--- Given material ---
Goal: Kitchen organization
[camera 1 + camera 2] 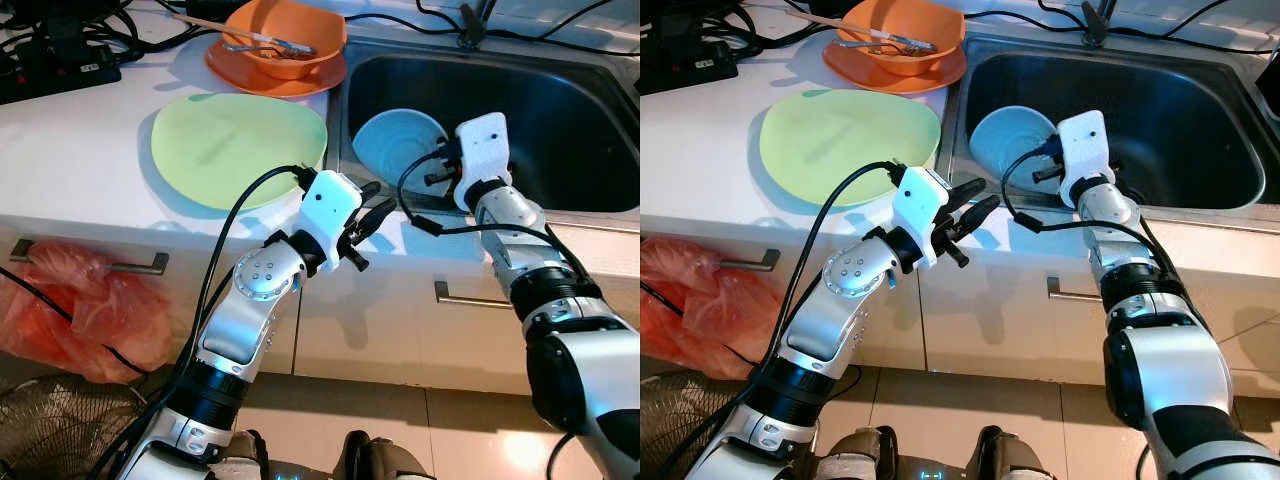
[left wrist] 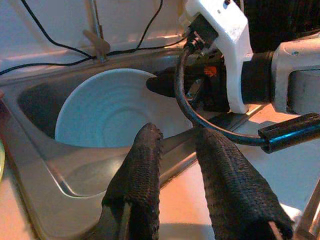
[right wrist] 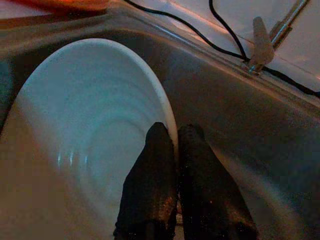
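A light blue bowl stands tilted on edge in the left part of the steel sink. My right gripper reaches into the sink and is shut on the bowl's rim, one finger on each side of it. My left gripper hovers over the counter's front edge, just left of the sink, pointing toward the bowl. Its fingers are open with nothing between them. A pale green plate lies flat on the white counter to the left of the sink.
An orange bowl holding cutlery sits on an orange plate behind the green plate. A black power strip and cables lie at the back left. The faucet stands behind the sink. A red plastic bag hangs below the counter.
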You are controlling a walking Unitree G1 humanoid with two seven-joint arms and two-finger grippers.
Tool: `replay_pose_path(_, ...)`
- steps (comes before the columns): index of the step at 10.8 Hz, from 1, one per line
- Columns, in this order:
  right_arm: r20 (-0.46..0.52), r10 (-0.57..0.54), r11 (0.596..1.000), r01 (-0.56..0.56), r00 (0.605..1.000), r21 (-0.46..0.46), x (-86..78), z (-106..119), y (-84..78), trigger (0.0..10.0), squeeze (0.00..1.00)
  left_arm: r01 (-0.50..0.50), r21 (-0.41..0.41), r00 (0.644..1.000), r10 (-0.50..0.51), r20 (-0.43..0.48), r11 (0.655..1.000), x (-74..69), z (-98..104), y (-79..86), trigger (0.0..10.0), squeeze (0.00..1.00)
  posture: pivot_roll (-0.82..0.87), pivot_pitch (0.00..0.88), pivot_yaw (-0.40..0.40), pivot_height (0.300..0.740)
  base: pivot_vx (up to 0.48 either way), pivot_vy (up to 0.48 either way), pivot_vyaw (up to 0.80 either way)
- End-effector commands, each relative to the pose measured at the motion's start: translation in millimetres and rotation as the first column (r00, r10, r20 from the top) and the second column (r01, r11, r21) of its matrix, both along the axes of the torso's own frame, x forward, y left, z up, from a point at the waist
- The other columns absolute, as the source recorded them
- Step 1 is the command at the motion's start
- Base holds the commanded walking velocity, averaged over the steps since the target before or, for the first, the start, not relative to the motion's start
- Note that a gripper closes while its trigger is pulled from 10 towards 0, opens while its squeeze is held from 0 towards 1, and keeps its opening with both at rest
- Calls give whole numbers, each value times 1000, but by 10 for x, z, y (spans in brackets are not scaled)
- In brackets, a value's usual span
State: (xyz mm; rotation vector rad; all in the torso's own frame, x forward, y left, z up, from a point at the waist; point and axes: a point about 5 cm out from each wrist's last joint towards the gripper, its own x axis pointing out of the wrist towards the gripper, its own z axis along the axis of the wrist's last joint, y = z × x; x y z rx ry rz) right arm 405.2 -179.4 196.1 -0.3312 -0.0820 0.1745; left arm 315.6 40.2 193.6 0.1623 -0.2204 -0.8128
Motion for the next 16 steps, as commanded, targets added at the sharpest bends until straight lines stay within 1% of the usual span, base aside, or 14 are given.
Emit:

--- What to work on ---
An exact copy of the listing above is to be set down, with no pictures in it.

--- Answer to this task ---
Goal: Kitchen organization
[camera 1 + camera 2] 
[left wrist] 
[right wrist] 
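A light blue bowl stands tilted on edge in the left part of the steel sink. My right gripper reaches into the sink and is shut on the bowl's rim, one finger on each side of it. My left gripper hovers over the counter's front edge, just left of the sink, pointing toward the bowl. Its fingers are open with nothing between them. A pale green plate lies flat on the white counter to the left of the sink.
An orange bowl holding cutlery sits on an orange plate behind the green plate. A black power strip and cables lie at the back left. The faucet stands behind the sink. A red plastic bag hangs below the counter.
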You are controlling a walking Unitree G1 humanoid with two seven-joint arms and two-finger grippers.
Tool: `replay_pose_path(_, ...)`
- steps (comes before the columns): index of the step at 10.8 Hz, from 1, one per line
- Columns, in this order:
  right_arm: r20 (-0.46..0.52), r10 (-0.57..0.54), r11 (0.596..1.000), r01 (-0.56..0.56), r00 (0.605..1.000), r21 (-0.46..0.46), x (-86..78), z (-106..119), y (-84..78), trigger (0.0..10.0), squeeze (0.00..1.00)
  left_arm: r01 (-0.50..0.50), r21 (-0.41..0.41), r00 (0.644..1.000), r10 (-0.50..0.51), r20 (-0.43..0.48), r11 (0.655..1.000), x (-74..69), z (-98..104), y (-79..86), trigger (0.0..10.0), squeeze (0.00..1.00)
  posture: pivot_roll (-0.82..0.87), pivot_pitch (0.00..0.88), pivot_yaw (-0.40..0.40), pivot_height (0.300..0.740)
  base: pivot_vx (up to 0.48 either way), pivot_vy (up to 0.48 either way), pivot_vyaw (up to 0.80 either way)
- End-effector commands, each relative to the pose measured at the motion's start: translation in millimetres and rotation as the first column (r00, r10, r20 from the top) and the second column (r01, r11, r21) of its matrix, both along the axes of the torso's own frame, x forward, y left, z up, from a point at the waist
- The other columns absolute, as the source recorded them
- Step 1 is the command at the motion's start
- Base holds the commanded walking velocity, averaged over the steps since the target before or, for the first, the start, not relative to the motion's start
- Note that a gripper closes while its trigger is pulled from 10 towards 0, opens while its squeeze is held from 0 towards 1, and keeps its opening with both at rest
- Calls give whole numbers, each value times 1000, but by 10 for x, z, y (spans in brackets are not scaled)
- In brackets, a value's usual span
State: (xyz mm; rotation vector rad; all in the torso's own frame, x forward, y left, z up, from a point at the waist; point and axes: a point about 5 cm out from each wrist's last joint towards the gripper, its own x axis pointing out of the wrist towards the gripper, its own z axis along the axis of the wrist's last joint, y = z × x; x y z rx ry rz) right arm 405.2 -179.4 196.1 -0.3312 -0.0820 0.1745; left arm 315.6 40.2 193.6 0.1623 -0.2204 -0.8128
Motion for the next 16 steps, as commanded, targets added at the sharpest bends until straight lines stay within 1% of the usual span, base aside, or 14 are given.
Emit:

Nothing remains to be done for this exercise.